(PROBLEM)
Reproduce, exactly and in full, the records that follow, minus any pictures.

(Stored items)

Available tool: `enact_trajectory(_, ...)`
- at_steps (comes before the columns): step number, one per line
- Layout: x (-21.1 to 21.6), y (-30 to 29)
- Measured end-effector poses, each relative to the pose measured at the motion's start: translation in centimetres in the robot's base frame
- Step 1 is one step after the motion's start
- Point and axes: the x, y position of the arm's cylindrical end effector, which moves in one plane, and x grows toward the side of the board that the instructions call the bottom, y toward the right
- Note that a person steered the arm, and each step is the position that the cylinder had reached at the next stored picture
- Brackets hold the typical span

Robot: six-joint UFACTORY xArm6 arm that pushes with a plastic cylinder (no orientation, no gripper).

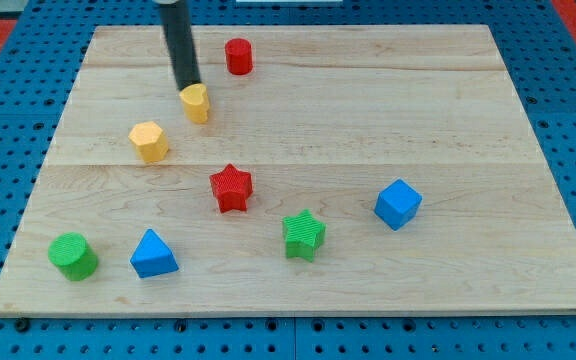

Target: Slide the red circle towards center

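Progress: little or nothing done, judging by the layout. The red circle (239, 56) — a short upright cylinder — sits near the desk's (448, 120) far edge, around 11 o'clock from the board's middle, well apart from the centre. The whole slide toward the centre looks to be still ahead.

The robot's tip (188, 86) is not on the red circle. It stands at about 8 o'clock from it, near but apart, and is touching or just beside the top-left of the yellow block (197, 102), whose shape is hard to make out. For a push toward centre the tip would need to get round to the circle's 11–12 o'clock side; it is on the wrong side now.

Fingers: none on this rig — only a plain rod, so no opening or closing to report.

Orientation of the task's thing: the cylinder stands upright, flat round face up. Round in plan, so it has no heading and no long axis across the desk; its only axis is vertical.

Other blocks: a yellow hexagon (149, 141) at 7 o'clock from the tip; a red star (232, 187) near the centre, slightly left of it; a green star (304, 235), a blue cube (398, 203), a blue triangle (153, 254) and a green cylinder (73, 256) along the near side. The red star lies close to the likely path.
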Motion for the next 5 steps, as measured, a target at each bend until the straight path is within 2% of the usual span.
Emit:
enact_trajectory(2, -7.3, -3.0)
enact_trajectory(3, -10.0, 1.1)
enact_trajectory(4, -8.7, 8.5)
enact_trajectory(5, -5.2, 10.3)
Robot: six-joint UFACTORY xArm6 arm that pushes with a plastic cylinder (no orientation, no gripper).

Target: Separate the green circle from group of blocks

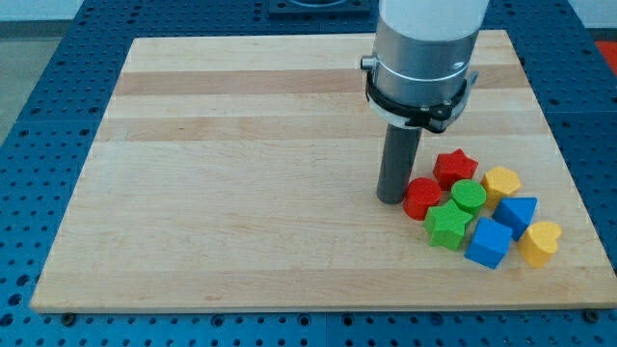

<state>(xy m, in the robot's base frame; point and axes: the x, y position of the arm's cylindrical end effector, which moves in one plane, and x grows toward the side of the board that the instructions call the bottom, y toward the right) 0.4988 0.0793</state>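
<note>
The green circle (469,196) sits in the middle of a tight group of blocks at the view's lower right. Around it are a red star (454,167) above, a red cylinder (420,198) to its left, a green star (448,226) below, a yellow hexagon (501,182) to its upper right and a blue triangle-like block (517,214) to its right. A blue cube (489,242) and a yellow heart (540,242) lie at the group's bottom right. My tip (391,199) stands just left of the red cylinder, touching or nearly touching it.
The wooden board (241,145) lies on a blue perforated table (39,96). The group lies near the board's right and bottom edges. The arm's grey cylindrical body (424,48) hangs over the board's upper right.
</note>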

(PROBLEM SOLUTION)
Available tool: `enact_trajectory(_, ...)`
- at_steps (comes before the columns): step number, one per line
- Layout: x (-21.1 to 21.6), y (-30 to 29)
- Measured end-effector poses, each relative to the pose measured at the motion's start: translation in centimetres in the robot's base frame
- Step 1 is one step after the motion's start
- Point and axes: the x, y position of the arm's cylindrical end effector, which moves in one plane, and x grows toward the side of the board that the instructions call the bottom, y toward the right
- Note that a person steered the arm, and each step is the position that the cylinder had reached at the next stored picture
- Brackets hold the typical span

Robot: six-joint UFACTORY xArm6 arm that pushes with a plastic cylinder (no orientation, no gripper).


Target: Slide the red circle towards center

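Progress: little or nothing done, judging by the layout. The red circle (239, 56) — a short upright cylinder — sits near the desk's (448, 120) far edge, around 11 o'clock from the board's middle, well apart from the centre. The whole slide toward the centre looks to be still ahead.

The robot's tip (188, 86) is not on the red circle. It stands at about 8 o'clock from it, near but apart, and is touching or just beside the top-left of the yellow block (197, 102), whose shape is hard to make out. For a push toward centre the tip would need to get round to the circle's 11–12 o'clock side; it is on the wrong side now.

Fingers: none on this rig — only a plain rod, so no opening or closing to report.

Orientation of the task's thing: the cylinder stands upright, flat round face up. Round in plan, so it has no heading and no long axis across the desk; its only axis is vertical.

Other blocks: a yellow hexagon (149, 141) at 7 o'clock from the tip; a red star (232, 187) near the centre, slightly left of it; a green star (304, 235), a blue cube (398, 203), a blue triangle (153, 254) and a green cylinder (73, 256) along the near side. The red star lies close to the likely path.
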Motion for the next 5 steps, as measured, a target at each bend until the straight path is within 2% of the usual span.
Emit:
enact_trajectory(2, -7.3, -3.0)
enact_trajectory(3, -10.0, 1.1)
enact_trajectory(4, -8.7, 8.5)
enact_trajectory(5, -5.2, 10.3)
Robot: six-joint UFACTORY xArm6 arm that pushes with a plastic cylinder (no orientation, no gripper).

Target: Separate the green circle from group of blocks


<state>(xy m, in the robot's base frame; point and axes: the x, y position of the arm's cylindrical end effector, which moves in one plane, and x grows toward the side of the board that the instructions call the bottom, y toward the right) 0.4988 0.0793</state>
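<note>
The green circle (469,196) sits in the middle of a tight group of blocks at the view's lower right. Around it are a red star (454,167) above, a red cylinder (420,198) to its left, a green star (448,226) below, a yellow hexagon (501,182) to its upper right and a blue triangle-like block (517,214) to its right. A blue cube (489,242) and a yellow heart (540,242) lie at the group's bottom right. My tip (391,199) stands just left of the red cylinder, touching or nearly touching it.
The wooden board (241,145) lies on a blue perforated table (39,96). The group lies near the board's right and bottom edges. The arm's grey cylindrical body (424,48) hangs over the board's upper right.
</note>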

Fully answered, the exercise is complete.